Die neue Seestadt in Bregenz. Das Millionenprojekt soll bis 2015 fertig sein.
Die neue Seestadt in Bregenz. Das Millionenprojekt soll bis 2015 fertig sein. ©VN-Grafik
Bregenz - Architekten und Projektbetreiber tüfteln an Seestadt. Fassadengestaltung offen.

Ein Plakat auf dem Parkplatz weist darauf hin, was hier in den kommenden Jahren entstehen soll. „Mehr Stadt. Mehr Leben“, so lautet das Motto der Bregenzer Seestadt. Aber wie das neue Quartier aussehen soll, wenn 2015 die Türen aufgehen, das ist noch offen. Es ist ein einmaliges Projekt für Bregenz, was die Dimension betrifft. Praktisch ein ganzer Stadtteil wird binnen vier Jahren aus dem Boden gestampft. Vor eineinhalb Jahren wurde ein Siegerprojekt gekürt. Fertig sind die Pläne deshalb aber noch lange nicht: „Der Wettbewerb war nicht der Abschluss, sondern eher der Anfang. Wir müssen noch einige Fragen klären“, gibt Prisma-Projektbetreiber Bernhard Ölz zu. Die Gebäudeformen haben sich mittlerweile zum Teil geändert. Und in welche Hülle die verschiedenen Gebäude getaucht werden, ist noch nicht entschieden. „Mein Wunsch sind typische Materialien für Innenstädte. Also Stein, Putz, Glas oder Ziegel. Eine Holzfassade wird es wohl nicht werden.“ Der Gestaltungsbeirat der Landeshauptstadt ist jedenfalls eingebunden. Der ursprüngliche Zeitplan musste bereits vor dem Sommer nach hinten korrigiert werden – die VN berichteten: Mit dem Bau der Seestadt soll im Herbst 2012 begonnen werden. Eröffnung wäre dann 2015.

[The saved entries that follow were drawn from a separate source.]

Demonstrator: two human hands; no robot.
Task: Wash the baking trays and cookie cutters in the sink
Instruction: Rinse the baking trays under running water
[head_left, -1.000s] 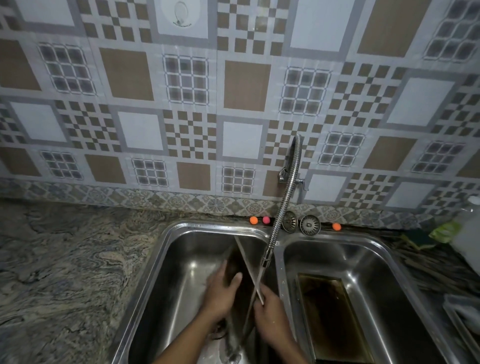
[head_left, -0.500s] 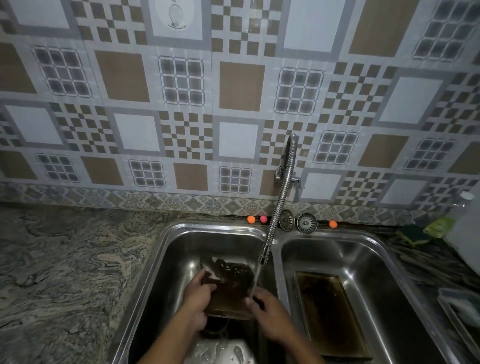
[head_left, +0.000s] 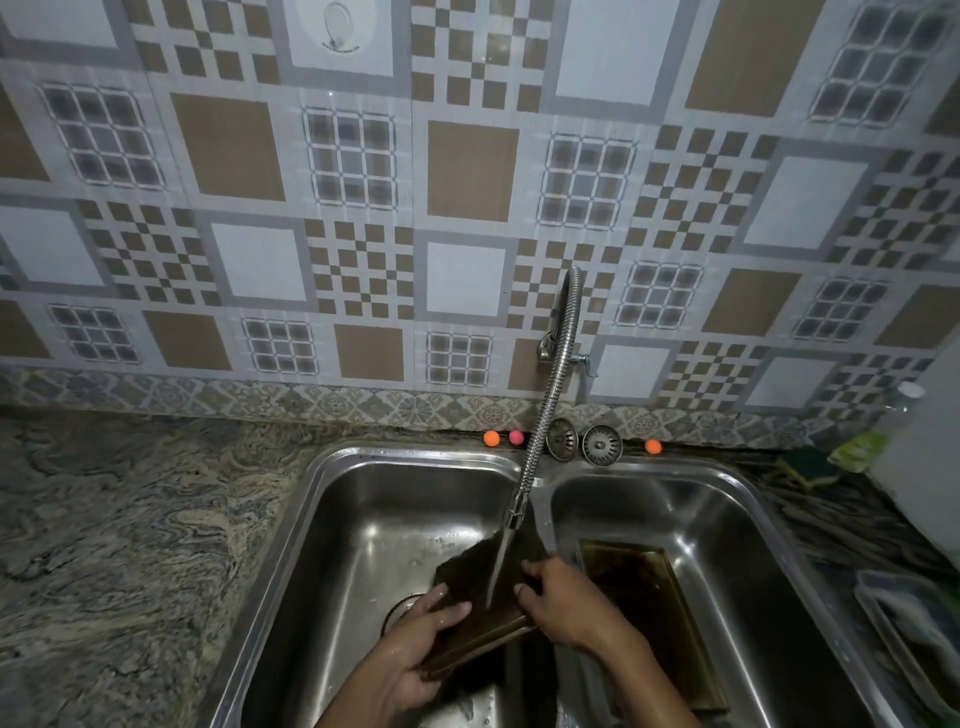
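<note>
A dark, stained baking tray (head_left: 480, 603) is held tilted over the left basin of the steel double sink (head_left: 322, 519). Water runs onto it from the flexible steel faucet (head_left: 545, 415). My left hand (head_left: 415, 649) grips the tray's near left edge. My right hand (head_left: 561, 600) holds its right edge, thumb on top. A second dark baking tray (head_left: 654, 618) lies flat in the right basin. No cookie cutters are visible.
Two sink strainers (head_left: 582, 441) and small orange and pink balls (head_left: 501, 438) sit on the back ledge. A green sponge (head_left: 808, 462) and a bottle (head_left: 878, 431) stand at the right. A grey rack (head_left: 914, 634) is at the right edge. Marbled counter (head_left: 130, 545) spans the left.
The tray has turned from nearly edge-on to flatter and shifted right under the stream. Both hands moved with it. The camera view dipped slightly.
</note>
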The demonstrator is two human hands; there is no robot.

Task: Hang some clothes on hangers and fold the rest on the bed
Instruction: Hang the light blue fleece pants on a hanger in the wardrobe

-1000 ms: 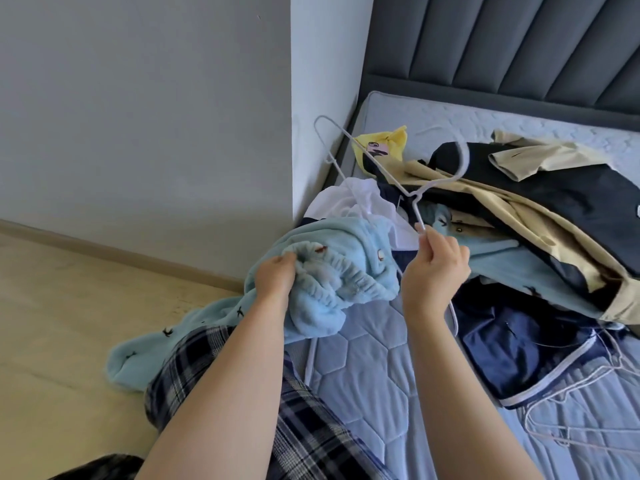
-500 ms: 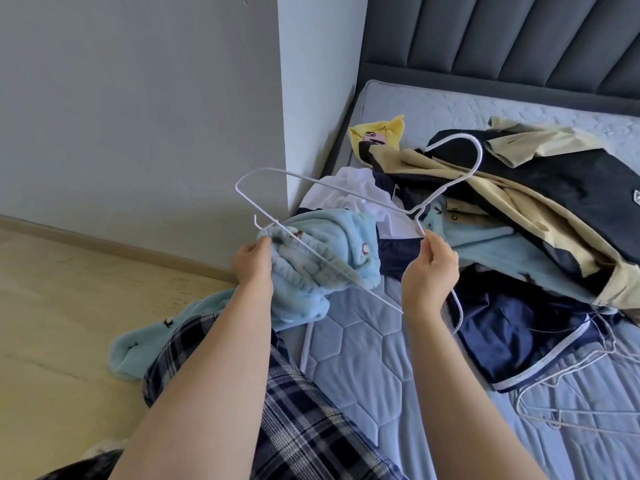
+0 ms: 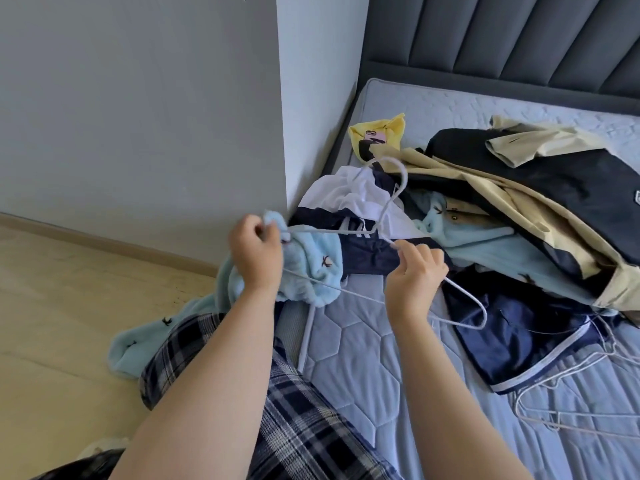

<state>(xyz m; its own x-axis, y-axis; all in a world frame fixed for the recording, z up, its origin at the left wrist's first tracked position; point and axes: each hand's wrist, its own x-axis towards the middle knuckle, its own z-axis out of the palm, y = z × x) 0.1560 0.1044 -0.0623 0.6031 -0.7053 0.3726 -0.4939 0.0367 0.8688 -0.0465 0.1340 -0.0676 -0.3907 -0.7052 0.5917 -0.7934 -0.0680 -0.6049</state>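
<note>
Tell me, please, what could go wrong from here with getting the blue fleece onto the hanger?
The light blue fleece garment is bunched in the left hand at one end of the white hanger; its part hanging off the bed toward the floor may drag it off. The hanger's hook, beyond the right hand, lies over the white garment and may snag it.

clothes pile on mattress, spare hangers right, headboard behind
</note>
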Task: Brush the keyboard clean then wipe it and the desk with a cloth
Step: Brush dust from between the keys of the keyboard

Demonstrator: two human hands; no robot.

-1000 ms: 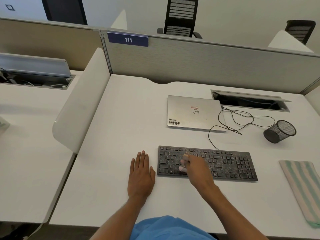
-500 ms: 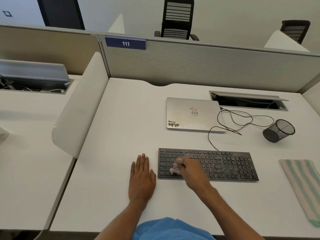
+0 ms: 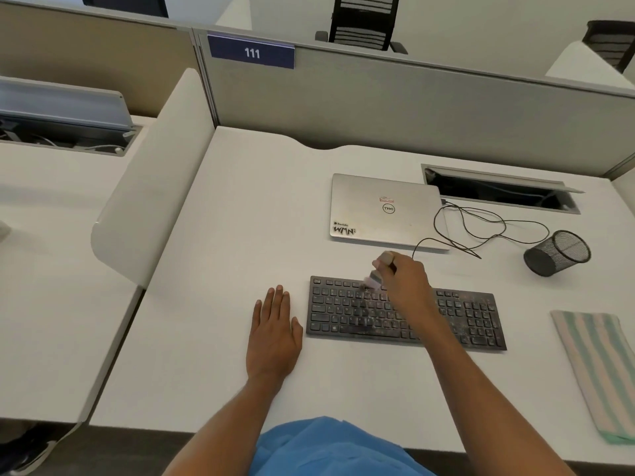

Kein reines Einkaufszentrum

Im Inneren sollen auf einer Nutzfläche von über 20.000 Quadratmetern Handel, Büros, Gastronomie und Wohnungen zusammenkommen. „Wir bauen kein reines Einkaufszentrum“, unterstreicht Ölz. Die ersten beiden Stockwerke sind aber hauptsächlich für Geschäfte reserviert. 150 Namen gebe es bereits. Für 30 Marken ist Platz. Verträge seien noch nicht unterschrieben. Ölz strebt eine bunte Mischung an: „Wir brauchen Zugpferde. Wir werden uns aber vom Angebot klar von anderen Handelszentren in der Umgebung unterscheiden.“ Die Wohnungen werden vermietet. Verkauft wird nichts. „Wir erarbeiten zur Zeit auch ein Modell gemeinsam mit dem Land, leistbare Wohnungen zu schaffen.“ Die derzeit oberirdischen Parkplätze werden in die Tiefe verlegt. Aber wie tief? Eine zweistöckige Tiefgarage wäre möglich. Aber auch ein drittes Stockwerk könnte in den feuchten Untergrund gebaut werden. Der Boden ist aufgrund der Seenähe nicht ideal.

­Baustelle am Nadelöhr

Die Seestadt wird Bregenz mehr Verkehr bringen. „Bis zu fünf Prozent“, schätzt Ölz. Durch die Garageneinfahrten, etwa schon auf Höhe der Bezirkshauptmannschaft, wird allerdings auch die Seestraße entlastet. Derzeit arbeitet man an Varianten, um einen Verkehrskollaps während der Bauzeit zu vermeiden. „Die Seestraße muss voraussichtlich ein Jahr lang gesperrt werden“, sagt Ölz. Der Verkehr wird dann über die Bahnhofstraße umgeleitet.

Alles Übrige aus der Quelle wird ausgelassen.